EXERCISE DESCRIPTION:
Leave the pictures out and quote every line from the start of the listing to the line with "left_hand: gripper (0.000", inclusive.

SOURCE MATERIAL:
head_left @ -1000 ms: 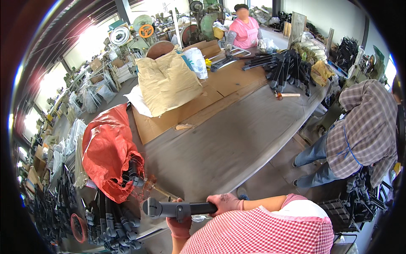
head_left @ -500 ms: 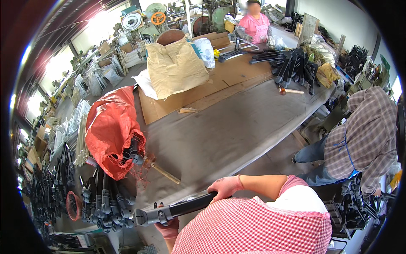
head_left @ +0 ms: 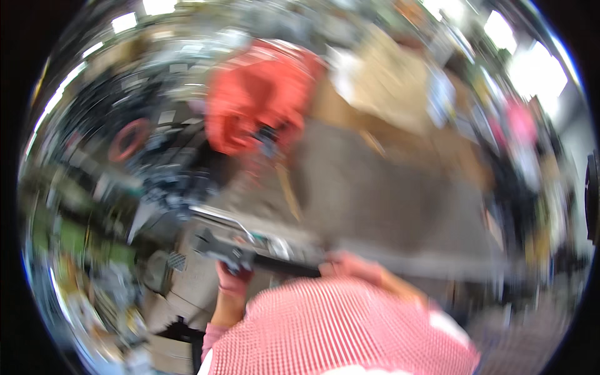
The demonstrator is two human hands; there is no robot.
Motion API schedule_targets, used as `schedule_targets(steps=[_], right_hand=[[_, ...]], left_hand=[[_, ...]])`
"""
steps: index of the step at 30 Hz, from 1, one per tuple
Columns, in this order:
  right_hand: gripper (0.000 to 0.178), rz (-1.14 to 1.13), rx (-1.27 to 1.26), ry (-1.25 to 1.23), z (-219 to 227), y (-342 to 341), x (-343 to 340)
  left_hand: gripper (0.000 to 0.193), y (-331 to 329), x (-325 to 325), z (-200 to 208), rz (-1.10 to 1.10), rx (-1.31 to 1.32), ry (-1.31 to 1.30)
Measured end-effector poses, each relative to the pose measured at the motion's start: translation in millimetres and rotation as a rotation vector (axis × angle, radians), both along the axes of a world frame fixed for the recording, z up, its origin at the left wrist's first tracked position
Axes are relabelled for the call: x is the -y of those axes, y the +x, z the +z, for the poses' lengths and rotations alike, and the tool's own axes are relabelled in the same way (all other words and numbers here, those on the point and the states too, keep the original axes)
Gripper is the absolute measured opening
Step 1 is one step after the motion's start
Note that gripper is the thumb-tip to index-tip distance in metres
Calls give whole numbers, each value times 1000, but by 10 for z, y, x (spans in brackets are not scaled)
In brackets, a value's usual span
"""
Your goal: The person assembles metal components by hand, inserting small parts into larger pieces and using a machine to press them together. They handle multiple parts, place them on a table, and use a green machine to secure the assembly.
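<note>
A black tube with a grey end fitting (head_left: 228, 251) lies level across my front, close to my red checked apron. My left hand (head_left: 234, 279), in a pink glove, is closed round it from below at the fitting. Farther right along the tube (head_left: 287, 265), my gloved right hand (head_left: 351, 264) is closed on it from above, smeared by motion. Just beyond the tube, at the table's near edge, a bent bright metal rod (head_left: 219, 215) shows.
On the grey-covered table (head_left: 387, 200) rests a red sack (head_left: 262, 87) with dark fittings at its mouth, beside a wooden-handled tool (head_left: 288, 194). A tan sack (head_left: 394, 81) lies on cardboard farther back. Dark parts (head_left: 172, 184) are piled left. Much is blurred.
My view has swung left, so the sacks and table appear farther right and more floor shows at left. Both hands still hold the tube.
</note>
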State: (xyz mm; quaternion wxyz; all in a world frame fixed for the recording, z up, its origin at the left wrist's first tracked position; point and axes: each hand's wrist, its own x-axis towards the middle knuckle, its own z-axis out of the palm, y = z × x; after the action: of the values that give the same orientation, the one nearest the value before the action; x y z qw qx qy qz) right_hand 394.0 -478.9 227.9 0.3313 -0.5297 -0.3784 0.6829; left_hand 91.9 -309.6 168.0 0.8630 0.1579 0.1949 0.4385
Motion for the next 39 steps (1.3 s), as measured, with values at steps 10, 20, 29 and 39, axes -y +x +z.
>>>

REPLY TO THE EXERCISE:
head_left @ -1000 ms: 
head_left @ -500 ms: 
head_left @ +0 ms: 
The demonstrator is two human hands; there is no robot.
Motion API schedule_targets, used as `schedule_targets(steps=[_], right_hand=[[_, ...]], left_hand=[[_, ...]])`
"""
steps: index of the step at 30 Hz, from 1, one per tuple
Columns, in this order:
  right_hand: gripper (0.000 to 0.178), rz (-1.14 to 1.13), rx (-1.27 to 1.26), ry (-1.25 to 1.23), z (-219 to 227), y (-342 to 341), x (-343 to 340)
  left_hand: gripper (0.000 to 0.193), y (-331 to 329), x (-325 to 325), z (-200 to 208), rz (-1.10 to 1.10), rx (-1.31 to 1.32), ry (-1.31 to 1.30)

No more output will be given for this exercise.